→ WHAT YOU NEED TO DO: From the records below, transcribe only the lines running from the one with "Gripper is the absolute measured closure" through the one with "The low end". Keep both of those end lines.

→ DATASET RECORDS:
————
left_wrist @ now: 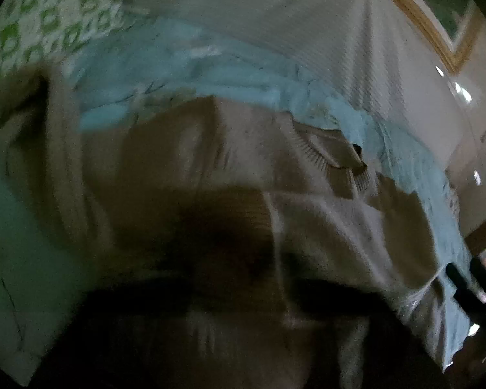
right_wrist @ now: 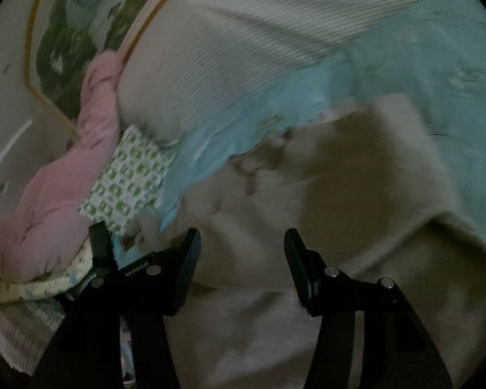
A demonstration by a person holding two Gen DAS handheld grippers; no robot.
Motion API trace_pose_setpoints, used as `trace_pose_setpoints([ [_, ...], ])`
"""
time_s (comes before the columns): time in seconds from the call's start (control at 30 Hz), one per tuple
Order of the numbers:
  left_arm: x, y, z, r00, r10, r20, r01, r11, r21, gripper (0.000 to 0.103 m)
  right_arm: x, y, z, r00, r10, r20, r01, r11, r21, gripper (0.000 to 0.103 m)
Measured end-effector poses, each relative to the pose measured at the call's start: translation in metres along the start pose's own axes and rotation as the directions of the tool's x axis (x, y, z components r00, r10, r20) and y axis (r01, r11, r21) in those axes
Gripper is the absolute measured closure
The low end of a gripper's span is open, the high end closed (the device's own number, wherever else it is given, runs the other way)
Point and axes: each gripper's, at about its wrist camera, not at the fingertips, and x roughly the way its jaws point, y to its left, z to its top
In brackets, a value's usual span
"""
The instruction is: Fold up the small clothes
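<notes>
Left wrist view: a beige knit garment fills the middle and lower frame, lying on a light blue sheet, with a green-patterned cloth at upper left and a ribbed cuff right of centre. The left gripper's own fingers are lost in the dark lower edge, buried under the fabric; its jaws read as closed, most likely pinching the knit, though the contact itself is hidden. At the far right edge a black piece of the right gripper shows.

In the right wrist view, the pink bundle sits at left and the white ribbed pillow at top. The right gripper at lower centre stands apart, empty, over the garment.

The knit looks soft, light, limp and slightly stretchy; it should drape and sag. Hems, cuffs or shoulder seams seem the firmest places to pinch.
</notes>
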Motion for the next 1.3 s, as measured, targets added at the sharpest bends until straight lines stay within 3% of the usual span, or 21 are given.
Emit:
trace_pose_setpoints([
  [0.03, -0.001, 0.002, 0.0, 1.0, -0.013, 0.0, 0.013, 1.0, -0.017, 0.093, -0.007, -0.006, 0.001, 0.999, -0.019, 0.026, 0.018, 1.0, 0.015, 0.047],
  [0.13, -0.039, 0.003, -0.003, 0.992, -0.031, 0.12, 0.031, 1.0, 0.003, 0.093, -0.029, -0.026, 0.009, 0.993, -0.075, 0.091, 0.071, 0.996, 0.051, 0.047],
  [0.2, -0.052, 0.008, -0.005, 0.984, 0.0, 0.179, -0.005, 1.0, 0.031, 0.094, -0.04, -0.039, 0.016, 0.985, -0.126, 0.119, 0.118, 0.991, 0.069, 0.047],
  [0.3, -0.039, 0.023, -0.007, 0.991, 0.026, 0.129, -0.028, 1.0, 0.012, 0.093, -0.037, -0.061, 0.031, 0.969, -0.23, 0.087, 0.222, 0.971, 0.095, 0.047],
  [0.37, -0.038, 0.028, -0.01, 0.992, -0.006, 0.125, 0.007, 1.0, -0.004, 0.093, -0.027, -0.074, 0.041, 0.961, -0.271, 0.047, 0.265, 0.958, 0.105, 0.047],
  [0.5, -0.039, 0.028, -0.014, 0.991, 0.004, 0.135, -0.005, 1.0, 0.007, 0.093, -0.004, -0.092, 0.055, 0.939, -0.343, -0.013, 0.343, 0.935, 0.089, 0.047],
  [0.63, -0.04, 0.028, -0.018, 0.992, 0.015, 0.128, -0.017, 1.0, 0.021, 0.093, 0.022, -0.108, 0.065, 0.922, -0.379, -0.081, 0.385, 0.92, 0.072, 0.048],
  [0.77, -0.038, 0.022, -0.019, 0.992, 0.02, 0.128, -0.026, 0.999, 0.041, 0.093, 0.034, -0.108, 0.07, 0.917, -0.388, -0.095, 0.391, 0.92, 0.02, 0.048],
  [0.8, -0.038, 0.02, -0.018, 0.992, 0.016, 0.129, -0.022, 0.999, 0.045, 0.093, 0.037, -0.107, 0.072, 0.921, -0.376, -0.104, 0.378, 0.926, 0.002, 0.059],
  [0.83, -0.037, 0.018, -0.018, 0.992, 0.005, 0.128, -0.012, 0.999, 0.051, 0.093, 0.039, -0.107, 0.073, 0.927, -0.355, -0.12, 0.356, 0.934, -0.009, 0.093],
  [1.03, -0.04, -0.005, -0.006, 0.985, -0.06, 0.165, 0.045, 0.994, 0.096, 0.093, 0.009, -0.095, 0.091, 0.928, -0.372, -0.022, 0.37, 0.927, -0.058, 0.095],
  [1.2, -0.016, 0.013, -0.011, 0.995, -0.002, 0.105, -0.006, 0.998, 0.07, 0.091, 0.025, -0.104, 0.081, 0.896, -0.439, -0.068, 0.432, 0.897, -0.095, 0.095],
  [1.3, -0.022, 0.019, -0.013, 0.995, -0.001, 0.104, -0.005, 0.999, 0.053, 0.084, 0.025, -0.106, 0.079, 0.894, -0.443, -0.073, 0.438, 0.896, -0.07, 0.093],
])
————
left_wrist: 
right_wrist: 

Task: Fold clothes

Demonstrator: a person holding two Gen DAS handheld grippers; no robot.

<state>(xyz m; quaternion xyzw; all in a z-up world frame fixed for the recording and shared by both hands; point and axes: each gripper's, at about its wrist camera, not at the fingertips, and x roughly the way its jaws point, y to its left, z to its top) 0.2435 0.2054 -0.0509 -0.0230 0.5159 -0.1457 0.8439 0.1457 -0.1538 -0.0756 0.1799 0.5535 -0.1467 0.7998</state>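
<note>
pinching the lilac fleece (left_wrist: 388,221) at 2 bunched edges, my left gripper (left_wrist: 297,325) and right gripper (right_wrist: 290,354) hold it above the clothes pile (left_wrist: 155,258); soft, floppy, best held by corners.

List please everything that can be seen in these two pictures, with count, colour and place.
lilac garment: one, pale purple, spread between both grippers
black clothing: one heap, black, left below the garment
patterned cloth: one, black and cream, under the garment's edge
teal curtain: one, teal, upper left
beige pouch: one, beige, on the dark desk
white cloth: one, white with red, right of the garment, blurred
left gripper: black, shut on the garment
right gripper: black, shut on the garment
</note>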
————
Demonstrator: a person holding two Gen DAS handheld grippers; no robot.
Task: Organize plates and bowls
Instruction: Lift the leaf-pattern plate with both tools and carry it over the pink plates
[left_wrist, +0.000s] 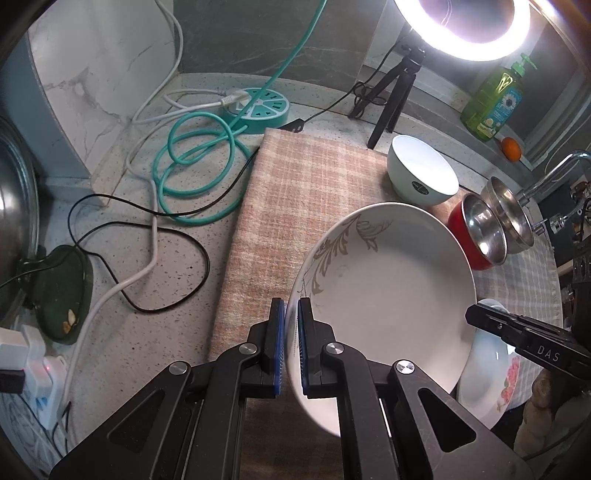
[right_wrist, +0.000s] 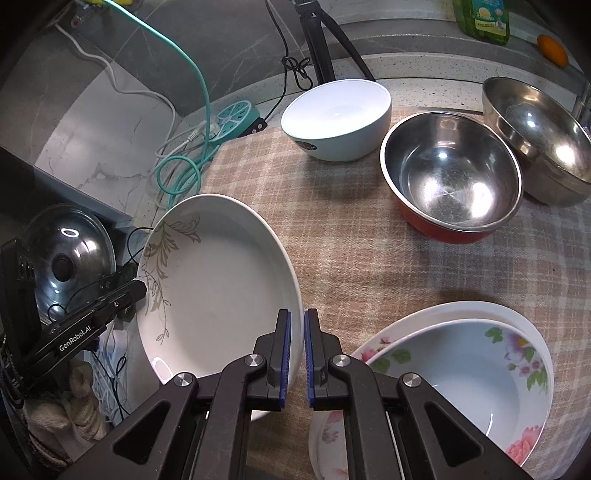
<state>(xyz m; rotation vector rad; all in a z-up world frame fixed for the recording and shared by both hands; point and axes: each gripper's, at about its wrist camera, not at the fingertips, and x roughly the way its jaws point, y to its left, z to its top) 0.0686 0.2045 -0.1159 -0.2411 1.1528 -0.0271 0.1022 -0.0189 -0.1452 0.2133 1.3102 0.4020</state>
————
→ WRITTEN RESPONSE:
Gripper is the absolute measured closure
The low end of a gripper's span is open, the high end closed (the device's own number, wherever else it is given, runs the other way)

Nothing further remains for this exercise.